* WHAT THE TASK REQUIRES *
Restate the listing below word for word.

* DATA BLOCK *
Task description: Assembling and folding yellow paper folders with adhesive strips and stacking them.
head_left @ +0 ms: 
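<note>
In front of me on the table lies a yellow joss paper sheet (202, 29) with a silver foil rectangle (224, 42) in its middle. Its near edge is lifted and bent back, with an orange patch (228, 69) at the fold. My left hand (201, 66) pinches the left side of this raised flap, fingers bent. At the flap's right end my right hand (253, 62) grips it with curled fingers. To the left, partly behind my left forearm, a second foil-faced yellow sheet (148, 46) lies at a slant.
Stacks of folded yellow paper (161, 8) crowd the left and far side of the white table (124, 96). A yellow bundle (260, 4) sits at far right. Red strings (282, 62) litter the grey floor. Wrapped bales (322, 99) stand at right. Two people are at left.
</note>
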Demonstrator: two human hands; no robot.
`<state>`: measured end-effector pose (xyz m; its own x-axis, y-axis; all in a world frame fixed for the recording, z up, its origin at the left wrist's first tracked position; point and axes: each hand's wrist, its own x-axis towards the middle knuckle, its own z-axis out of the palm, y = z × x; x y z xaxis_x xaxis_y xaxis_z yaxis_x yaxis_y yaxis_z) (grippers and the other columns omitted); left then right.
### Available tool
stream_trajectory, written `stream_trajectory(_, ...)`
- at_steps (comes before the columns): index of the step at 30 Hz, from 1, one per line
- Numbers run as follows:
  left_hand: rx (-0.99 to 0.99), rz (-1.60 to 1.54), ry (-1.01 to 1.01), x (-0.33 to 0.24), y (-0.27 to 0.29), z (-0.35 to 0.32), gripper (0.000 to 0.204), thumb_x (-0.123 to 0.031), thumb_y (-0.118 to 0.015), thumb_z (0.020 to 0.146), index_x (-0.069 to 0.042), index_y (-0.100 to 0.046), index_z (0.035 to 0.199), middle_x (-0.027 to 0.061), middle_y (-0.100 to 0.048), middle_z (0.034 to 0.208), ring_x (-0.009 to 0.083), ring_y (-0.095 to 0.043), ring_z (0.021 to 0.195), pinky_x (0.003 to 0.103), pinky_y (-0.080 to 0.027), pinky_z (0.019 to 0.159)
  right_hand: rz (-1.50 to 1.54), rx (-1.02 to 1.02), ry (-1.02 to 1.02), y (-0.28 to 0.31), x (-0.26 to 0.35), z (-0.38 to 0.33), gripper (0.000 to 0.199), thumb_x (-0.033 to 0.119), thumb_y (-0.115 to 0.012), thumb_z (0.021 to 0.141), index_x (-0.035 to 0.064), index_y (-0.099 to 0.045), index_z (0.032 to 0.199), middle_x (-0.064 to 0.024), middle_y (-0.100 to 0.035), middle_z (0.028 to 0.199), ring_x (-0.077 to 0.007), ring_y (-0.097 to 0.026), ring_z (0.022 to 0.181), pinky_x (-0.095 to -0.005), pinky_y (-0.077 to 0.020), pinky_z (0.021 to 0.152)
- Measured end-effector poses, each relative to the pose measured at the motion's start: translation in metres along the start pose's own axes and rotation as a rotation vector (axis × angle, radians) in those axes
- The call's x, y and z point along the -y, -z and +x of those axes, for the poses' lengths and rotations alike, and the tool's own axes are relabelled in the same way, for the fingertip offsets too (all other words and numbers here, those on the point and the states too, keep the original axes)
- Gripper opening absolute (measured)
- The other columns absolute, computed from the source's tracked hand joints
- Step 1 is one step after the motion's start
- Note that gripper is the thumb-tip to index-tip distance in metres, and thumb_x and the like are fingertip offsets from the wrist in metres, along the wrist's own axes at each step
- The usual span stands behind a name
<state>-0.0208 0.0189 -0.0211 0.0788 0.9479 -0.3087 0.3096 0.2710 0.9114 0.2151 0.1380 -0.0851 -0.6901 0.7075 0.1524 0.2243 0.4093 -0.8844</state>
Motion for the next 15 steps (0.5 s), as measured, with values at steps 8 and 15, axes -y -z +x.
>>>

* SOLUTION *
Task description: Assembling and folding yellow paper folders with adhesive strips and stacking them.
head_left @ +0 ms: 
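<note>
In front of me on the table lies a yellow joss paper sheet (202, 29) with a silver foil rectangle (224, 42) in its middle. Its near edge is lifted and bent back, with an orange patch (228, 69) at the fold. My left hand (201, 66) pinches the left side of this raised flap, fingers bent. At the flap's right end my right hand (253, 62) grips it with curled fingers. To the left, partly behind my left forearm, a second foil-faced yellow sheet (148, 46) lies at a slant.
Stacks of folded yellow paper (161, 8) crowd the left and far side of the white table (124, 96). A yellow bundle (260, 4) sits at far right. Red strings (282, 62) litter the grey floor. Wrapped bales (322, 99) stand at right. Two people are at left.
</note>
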Demonstrator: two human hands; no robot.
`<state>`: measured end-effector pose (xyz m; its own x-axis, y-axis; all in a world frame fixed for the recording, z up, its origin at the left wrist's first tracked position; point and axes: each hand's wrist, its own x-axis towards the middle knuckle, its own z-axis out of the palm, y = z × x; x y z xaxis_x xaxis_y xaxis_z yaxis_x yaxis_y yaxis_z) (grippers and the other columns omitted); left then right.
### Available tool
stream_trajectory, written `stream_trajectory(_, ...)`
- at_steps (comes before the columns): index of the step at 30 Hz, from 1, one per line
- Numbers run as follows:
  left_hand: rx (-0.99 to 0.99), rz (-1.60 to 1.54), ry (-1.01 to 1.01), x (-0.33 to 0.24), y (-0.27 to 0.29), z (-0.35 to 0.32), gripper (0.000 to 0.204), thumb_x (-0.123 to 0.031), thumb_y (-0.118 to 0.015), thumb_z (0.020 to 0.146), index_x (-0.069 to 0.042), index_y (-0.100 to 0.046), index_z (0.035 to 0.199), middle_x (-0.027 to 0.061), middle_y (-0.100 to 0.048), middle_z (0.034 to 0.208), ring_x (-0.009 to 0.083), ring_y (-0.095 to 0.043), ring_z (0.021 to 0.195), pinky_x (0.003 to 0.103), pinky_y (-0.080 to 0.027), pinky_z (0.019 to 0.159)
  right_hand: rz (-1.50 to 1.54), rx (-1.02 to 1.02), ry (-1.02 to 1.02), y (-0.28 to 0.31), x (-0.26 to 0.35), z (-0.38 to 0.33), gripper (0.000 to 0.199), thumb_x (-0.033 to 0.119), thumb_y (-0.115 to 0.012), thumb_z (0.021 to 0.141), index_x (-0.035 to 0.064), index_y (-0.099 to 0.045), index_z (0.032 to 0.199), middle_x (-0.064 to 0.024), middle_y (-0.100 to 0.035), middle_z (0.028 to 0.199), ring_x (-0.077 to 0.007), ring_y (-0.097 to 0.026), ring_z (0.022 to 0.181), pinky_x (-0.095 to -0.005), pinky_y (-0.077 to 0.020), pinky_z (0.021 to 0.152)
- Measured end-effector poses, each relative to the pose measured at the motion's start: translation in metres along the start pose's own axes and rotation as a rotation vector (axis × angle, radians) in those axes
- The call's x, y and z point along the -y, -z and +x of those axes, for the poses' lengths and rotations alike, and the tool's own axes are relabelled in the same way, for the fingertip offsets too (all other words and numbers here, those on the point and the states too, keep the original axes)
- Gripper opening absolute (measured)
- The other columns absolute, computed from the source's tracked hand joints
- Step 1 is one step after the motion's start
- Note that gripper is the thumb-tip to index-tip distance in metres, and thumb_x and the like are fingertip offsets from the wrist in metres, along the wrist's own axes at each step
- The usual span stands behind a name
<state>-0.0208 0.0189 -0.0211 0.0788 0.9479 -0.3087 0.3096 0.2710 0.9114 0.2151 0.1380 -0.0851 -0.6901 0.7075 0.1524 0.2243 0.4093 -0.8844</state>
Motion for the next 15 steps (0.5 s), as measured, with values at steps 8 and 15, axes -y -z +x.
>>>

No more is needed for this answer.